Johannessen is quick to point out that “this is a model, not a plan,” and his group has concerns, including how the rest of the state’s estimated 700,000 uninsured residents will get health care, given that the Charity Hospital System will be receiving far less federal money.

“At this point the state and federal government are in negotiations to try to resolve some questions we have,” he says. “We’re confident that at the end of the day we can either find common ground or agree to disagree.” If the latter happens, Johannessen says the state is ready to pursue several back-up plans including exploring the expansion of Medicaid eligibility.

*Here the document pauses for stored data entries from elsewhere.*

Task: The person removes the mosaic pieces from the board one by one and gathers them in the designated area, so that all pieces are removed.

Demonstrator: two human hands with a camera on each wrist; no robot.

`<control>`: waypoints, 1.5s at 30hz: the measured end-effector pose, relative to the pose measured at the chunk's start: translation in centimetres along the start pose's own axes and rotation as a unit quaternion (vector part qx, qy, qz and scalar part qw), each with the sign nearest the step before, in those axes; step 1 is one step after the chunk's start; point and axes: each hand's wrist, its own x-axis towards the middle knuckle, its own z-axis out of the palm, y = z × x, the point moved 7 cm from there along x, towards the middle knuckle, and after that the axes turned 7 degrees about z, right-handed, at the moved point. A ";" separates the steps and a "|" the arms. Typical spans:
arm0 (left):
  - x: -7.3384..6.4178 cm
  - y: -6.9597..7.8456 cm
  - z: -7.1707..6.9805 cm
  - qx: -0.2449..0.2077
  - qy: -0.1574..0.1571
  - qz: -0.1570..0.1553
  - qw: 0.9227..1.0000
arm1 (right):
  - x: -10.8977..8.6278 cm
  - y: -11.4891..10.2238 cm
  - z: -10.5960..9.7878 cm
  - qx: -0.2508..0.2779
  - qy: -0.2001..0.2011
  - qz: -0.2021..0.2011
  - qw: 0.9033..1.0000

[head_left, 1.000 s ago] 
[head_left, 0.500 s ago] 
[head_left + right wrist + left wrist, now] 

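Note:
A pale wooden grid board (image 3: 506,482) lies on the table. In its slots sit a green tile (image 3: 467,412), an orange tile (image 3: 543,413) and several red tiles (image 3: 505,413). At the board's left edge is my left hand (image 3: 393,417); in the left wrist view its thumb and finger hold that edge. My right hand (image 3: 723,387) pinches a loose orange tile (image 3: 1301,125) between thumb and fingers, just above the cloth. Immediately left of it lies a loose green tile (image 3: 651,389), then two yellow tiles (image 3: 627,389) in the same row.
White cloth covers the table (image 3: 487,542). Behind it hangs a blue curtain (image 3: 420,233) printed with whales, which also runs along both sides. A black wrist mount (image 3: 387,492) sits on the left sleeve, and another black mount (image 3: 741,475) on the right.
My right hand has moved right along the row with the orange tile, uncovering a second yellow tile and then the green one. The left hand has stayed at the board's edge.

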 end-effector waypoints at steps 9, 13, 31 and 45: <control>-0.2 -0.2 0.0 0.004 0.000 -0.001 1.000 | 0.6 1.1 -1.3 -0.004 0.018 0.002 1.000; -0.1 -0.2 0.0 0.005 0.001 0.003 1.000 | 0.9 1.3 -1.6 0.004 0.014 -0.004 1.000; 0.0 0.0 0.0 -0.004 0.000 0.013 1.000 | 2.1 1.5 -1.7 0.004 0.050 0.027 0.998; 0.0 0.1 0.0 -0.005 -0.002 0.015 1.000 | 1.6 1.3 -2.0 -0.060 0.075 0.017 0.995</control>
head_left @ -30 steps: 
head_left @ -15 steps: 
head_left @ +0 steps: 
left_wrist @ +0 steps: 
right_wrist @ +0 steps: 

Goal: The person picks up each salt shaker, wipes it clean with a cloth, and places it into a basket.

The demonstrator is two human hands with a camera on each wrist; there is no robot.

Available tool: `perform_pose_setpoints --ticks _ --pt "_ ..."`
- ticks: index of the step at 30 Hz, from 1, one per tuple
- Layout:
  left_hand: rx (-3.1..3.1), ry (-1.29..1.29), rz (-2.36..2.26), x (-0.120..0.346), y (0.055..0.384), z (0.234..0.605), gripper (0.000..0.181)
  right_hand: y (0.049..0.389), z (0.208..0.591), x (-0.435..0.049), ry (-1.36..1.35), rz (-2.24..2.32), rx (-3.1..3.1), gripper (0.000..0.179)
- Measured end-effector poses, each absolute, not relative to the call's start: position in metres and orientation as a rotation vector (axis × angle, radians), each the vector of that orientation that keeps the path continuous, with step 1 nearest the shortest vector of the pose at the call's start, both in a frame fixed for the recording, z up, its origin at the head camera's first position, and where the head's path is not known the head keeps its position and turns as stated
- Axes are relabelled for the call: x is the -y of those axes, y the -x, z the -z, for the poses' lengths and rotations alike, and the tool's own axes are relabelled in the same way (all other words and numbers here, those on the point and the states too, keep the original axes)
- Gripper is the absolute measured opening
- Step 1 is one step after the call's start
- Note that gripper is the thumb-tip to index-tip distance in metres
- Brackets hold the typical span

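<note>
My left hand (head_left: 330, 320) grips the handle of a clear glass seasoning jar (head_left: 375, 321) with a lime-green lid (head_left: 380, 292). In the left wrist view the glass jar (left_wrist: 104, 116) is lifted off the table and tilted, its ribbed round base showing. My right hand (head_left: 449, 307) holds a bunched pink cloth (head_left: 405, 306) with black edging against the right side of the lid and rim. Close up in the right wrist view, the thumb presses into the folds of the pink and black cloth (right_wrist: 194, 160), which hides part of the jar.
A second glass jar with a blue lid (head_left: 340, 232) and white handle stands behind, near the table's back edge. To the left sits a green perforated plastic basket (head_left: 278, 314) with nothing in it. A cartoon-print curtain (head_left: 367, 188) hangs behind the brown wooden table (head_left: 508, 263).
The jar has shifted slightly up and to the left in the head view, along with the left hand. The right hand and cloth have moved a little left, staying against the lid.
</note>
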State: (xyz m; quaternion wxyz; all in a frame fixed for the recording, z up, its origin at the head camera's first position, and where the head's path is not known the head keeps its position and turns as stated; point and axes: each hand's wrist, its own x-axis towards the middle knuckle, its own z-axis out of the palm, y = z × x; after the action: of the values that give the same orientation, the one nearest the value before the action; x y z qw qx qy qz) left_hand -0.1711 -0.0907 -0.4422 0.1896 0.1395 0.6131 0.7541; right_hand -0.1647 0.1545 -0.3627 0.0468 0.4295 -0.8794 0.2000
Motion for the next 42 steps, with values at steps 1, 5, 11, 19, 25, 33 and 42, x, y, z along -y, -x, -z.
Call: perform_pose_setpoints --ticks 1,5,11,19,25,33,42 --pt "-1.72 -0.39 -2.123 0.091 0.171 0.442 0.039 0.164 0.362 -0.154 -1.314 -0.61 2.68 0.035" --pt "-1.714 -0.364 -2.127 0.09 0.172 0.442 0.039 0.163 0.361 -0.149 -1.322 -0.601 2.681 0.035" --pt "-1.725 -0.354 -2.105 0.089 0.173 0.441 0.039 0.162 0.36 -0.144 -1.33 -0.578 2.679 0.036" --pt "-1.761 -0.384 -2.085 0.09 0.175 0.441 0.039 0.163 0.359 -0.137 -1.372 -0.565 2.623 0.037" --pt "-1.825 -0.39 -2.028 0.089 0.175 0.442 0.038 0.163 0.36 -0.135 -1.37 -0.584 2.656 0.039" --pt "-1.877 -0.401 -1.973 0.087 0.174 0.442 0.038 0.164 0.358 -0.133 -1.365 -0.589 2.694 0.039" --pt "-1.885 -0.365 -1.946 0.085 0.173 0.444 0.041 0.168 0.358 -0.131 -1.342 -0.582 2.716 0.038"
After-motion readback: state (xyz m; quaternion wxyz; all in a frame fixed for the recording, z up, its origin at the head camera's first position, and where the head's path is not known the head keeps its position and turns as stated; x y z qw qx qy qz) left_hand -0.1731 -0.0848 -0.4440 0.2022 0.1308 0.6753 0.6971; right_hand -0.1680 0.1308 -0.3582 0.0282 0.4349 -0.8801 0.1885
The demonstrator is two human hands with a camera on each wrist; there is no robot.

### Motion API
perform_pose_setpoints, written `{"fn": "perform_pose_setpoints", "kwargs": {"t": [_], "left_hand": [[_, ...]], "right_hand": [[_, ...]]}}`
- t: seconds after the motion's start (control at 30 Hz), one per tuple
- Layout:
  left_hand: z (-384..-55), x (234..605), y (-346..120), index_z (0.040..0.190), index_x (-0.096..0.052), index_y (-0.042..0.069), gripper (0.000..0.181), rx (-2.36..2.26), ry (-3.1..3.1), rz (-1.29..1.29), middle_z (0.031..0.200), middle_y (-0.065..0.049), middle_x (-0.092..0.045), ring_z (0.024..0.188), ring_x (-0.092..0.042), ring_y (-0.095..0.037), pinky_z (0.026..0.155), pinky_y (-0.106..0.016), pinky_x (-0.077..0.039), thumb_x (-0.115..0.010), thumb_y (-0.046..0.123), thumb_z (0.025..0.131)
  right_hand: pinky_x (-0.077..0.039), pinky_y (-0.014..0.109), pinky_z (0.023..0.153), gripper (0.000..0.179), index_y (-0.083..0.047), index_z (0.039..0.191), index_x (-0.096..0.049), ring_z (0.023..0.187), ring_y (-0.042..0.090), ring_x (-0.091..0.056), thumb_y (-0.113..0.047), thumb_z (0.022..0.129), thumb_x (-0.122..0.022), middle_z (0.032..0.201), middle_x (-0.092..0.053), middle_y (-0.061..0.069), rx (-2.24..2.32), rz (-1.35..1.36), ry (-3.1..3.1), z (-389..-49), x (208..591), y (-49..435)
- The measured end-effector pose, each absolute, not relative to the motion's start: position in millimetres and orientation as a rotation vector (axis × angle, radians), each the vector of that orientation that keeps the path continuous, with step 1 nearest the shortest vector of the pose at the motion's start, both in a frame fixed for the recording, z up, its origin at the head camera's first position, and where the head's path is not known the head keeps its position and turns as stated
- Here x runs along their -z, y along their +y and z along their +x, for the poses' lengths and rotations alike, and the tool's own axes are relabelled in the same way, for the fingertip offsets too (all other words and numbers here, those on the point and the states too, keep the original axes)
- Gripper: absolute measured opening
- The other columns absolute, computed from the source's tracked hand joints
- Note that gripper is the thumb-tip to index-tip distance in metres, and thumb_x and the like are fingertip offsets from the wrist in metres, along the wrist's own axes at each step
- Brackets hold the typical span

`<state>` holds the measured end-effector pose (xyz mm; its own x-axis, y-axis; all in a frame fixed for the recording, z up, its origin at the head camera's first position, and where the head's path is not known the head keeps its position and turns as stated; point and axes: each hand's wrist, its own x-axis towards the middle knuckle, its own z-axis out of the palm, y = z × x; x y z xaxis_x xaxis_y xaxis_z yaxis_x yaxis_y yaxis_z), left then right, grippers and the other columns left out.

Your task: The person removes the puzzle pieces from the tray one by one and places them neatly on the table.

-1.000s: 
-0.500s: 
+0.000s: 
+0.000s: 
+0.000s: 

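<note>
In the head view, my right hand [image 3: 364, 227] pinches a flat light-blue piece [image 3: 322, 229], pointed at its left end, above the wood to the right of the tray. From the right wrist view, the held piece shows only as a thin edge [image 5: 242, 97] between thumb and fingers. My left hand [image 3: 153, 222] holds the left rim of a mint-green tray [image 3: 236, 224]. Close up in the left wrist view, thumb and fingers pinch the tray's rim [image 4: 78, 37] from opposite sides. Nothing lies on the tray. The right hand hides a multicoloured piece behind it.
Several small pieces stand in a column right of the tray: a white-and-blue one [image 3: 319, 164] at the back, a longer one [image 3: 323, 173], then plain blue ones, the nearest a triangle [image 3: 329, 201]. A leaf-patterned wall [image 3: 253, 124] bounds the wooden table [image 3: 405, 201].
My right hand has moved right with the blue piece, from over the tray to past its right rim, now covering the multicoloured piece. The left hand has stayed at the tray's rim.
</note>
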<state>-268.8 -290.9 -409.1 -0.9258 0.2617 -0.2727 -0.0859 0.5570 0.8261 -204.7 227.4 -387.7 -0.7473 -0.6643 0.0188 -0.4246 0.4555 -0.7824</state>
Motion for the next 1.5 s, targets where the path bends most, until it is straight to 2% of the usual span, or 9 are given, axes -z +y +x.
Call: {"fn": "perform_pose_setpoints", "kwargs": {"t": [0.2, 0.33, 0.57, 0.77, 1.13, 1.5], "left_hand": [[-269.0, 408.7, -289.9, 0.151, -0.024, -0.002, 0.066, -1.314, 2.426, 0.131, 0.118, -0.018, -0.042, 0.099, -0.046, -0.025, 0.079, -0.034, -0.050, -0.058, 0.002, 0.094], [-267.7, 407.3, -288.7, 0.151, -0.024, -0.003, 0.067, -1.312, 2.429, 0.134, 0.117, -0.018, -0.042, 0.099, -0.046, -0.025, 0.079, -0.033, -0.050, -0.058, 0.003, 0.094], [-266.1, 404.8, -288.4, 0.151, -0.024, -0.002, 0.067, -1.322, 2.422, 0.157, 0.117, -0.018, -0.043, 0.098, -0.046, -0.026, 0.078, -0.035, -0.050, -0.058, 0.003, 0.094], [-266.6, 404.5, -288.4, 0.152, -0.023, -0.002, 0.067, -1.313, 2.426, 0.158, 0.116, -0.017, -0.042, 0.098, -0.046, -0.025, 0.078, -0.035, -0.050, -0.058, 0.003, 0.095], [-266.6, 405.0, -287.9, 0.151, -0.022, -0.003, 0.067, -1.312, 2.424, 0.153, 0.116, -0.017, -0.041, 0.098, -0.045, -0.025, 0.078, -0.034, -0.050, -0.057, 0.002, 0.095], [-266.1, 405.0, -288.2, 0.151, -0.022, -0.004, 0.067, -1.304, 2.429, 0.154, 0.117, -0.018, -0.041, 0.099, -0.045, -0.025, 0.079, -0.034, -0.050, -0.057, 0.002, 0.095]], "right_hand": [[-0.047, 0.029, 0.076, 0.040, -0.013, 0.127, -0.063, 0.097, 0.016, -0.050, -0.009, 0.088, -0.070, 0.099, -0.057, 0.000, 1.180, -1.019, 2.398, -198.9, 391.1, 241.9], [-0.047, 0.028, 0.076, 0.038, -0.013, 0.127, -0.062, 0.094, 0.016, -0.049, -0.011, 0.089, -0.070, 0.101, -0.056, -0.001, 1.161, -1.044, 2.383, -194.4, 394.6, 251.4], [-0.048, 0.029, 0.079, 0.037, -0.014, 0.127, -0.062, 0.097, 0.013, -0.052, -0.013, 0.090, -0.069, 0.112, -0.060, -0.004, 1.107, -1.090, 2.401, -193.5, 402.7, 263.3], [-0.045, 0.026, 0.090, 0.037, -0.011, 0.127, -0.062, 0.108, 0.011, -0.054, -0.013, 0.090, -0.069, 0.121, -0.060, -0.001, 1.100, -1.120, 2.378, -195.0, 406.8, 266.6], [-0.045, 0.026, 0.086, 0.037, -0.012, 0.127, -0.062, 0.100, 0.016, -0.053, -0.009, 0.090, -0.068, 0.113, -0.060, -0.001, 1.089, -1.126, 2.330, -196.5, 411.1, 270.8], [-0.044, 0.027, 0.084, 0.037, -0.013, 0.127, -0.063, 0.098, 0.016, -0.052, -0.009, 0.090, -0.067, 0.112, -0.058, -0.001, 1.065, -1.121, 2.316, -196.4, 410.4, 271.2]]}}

In the wake of the federal government’s handling of post-Katrina efforts so far, Miller says he holds little faith that the federal government will come in with a plan to save the day.

“The feeling here is that (federal government officials) are incompetent, inept bozos,” he says.

There are times that he thinks about leaving, he says, but family connections make that possibility difficult. “I don’t feel bad about staying or about what I’m
doing—I feel it’s very important. But I sure do wish New Orleans was a nicer place to live.”
Says Zakris: “I’m going to stay. I made the decision to come back because I love this city. I love the culture here, the food, music, and ambience. I have a lot of friends here.”

She also remains inspired by the humanity of others.

“Tons of volunteers are still coming to the city from church groups and schools from all over the country,” she says, “and that is really wonderful to see.”

And Dugan is staying because he “still has hope that the city will come back better than it was before. We’re hopefully over the worst and are starting to see some light at the end of the tunnel,” he says.

Miller says he has learned a lot about himself post-Katrina.

“When I go some place and service is slow I don’t get upset,” he says. “I’m just glad that someone is here to do the job.”